Please reproduce every entry, keeping each one exact.

Segment Start: The input

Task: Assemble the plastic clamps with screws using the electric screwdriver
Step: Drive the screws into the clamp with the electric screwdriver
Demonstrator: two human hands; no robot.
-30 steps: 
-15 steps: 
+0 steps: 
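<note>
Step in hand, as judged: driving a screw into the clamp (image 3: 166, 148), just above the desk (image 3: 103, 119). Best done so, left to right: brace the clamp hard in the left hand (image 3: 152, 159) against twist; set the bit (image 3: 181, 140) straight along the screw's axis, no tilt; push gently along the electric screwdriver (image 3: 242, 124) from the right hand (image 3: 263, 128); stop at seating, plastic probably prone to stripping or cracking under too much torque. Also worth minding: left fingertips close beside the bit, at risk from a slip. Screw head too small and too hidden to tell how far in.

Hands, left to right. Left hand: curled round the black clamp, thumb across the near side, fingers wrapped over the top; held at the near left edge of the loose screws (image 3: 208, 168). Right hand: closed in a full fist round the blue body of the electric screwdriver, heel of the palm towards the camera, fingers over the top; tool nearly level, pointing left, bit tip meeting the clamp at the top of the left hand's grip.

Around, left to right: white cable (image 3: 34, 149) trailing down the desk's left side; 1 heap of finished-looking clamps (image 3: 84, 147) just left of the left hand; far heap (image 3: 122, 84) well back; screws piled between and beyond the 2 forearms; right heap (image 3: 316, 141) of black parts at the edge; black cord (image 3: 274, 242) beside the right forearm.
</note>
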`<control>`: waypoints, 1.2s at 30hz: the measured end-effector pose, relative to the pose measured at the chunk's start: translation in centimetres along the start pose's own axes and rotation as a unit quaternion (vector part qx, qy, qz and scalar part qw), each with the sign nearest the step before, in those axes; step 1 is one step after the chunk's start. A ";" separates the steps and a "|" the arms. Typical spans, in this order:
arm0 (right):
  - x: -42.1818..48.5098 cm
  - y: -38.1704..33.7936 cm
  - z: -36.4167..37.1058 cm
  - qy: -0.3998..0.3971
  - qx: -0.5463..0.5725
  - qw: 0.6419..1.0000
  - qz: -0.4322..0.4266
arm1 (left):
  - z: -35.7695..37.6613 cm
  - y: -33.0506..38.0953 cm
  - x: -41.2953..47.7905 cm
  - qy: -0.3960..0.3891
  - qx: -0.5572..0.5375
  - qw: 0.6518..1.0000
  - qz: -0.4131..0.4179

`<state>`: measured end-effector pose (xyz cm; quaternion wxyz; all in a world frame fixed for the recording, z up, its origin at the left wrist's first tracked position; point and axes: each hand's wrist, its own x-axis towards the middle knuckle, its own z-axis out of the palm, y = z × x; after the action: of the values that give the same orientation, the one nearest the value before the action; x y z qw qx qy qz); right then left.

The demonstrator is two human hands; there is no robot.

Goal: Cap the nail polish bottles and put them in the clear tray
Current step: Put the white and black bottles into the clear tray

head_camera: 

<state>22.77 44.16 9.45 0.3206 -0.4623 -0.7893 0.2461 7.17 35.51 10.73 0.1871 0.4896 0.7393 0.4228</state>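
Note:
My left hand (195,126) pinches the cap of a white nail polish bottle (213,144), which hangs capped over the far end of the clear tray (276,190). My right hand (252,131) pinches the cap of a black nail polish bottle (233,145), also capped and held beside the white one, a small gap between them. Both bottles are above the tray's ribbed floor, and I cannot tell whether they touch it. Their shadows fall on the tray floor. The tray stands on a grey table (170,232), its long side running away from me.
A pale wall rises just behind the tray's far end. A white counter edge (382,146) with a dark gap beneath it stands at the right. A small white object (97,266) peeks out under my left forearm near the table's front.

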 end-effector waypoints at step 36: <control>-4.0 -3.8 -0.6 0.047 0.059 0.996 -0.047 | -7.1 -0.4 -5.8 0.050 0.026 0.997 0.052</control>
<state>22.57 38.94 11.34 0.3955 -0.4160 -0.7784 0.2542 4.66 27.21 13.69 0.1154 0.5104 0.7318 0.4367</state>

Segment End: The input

**Solution to this problem:**
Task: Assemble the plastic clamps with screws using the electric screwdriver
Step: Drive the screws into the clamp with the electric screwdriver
Demonstrator: two human hands; no robot.
-30 steps: 
-15 steps: 
+0 steps: 
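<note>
Step in hand, as judged: driving a screw into the clamp (image 3: 166, 148), just above the desk (image 3: 103, 119). Best done so, left to right: brace the clamp hard in the left hand (image 3: 152, 159) against twist; set the bit (image 3: 181, 140) straight along the screw's axis, no tilt; push gently along the electric screwdriver (image 3: 242, 124) from the right hand (image 3: 263, 128); stop at seating, plastic probably prone to stripping or cracking under too much torque. Also worth minding: left fingertips close beside the bit, at risk from a slip. Screw head too small and too hidden to tell how far in.

Hands, left to right. Left hand: curled round the black clamp, thumb across the near side, fingers wrapped over the top; held at the near left edge of the loose screws (image 3: 208, 168). Right hand: closed in a full fist round the blue body of the electric screwdriver, heel of the palm towards the camera, fingers over the top; tool nearly level, pointing left, bit tip meeting the clamp at the top of the left hand's grip.

Around, left to right: white cable (image 3: 34, 149) trailing down the desk's left side; 1 heap of finished-looking clamps (image 3: 84, 147) just left of the left hand; far heap (image 3: 122, 84) well back; screws piled between and beyond the 2 forearms; right heap (image 3: 316, 141) of black parts at the edge; black cord (image 3: 274, 242) beside the right forearm.
</note>
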`<control>`: waypoints, 1.2s at 30hz: the measured end-effector pose, relative to the pose measured at the chunk's start: translation in centimetres along the start pose's own axes and rotation as a unit quaternion (vector part qx, qy, qz and scalar part qw), each with the sign nearest the step before, in those axes; step 1 is one step after the chunk's start. A ";" separates the steps and a "|" the arms. Typical spans, in this order:
arm0 (right):
  - x: -42.1818..48.5098 cm
  - y: -38.1704..33.7936 cm
  - z: -36.4167..37.1058 cm
  - qy: -0.3998..0.3971
  - qx: -0.5463..0.5725
  - qw: 0.6419..1.0000
  - qz: -0.4322..0.4266
arm1 (left):
  - z: -35.7695..37.6613 cm
  - y: -33.0506..38.0953 cm
  - x: -41.2953..47.7905 cm
  - qy: -0.3960..0.3891
  - qx: -0.5572..0.5375
  - qw: 0.6518..1.0000
  - qz: -0.4131..0.4179

`<state>`: measured end-effector pose (xyz cm; quaternion wxyz; all in a world frame fixed for the recording, z up, its origin at the left wrist's first tracked position; point and axes: each hand's wrist, its own x-axis towards the middle knuckle, its own z-axis out of the palm, y = z × x; after the action: of the values that give the same orientation, the one nearest the value before the action; x y z qw qx qy qz); right then left.

The demonstrator is two human hands; there is no robot.

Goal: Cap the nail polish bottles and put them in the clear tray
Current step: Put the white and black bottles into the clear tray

head_camera: 

<state>22.77 44.16 9.45 0.3206 -0.4623 -0.7893 0.2461 7.17 35.51 10.73 0.1871 0.4896 0.7393 0.4228</state>
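Note:
My left hand (195,126) pinches the cap of a white nail polish bottle (213,144), which hangs capped over the far end of the clear tray (276,190). My right hand (252,131) pinches the cap of a black nail polish bottle (233,145), also capped and held beside the white one, a small gap between them. Both bottles are above the tray's ribbed floor, and I cannot tell whether they touch it. Their shadows fall on the tray floor. The tray stands on a grey table (170,232), its long side running away from me.
A pale wall rises just behind the tray's far end. A white counter edge (382,146) with a dark gap beneath it stands at the right. A small white object (97,266) peeks out under my left forearm near the table's front.
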
 end-effector waypoints at step 36: <control>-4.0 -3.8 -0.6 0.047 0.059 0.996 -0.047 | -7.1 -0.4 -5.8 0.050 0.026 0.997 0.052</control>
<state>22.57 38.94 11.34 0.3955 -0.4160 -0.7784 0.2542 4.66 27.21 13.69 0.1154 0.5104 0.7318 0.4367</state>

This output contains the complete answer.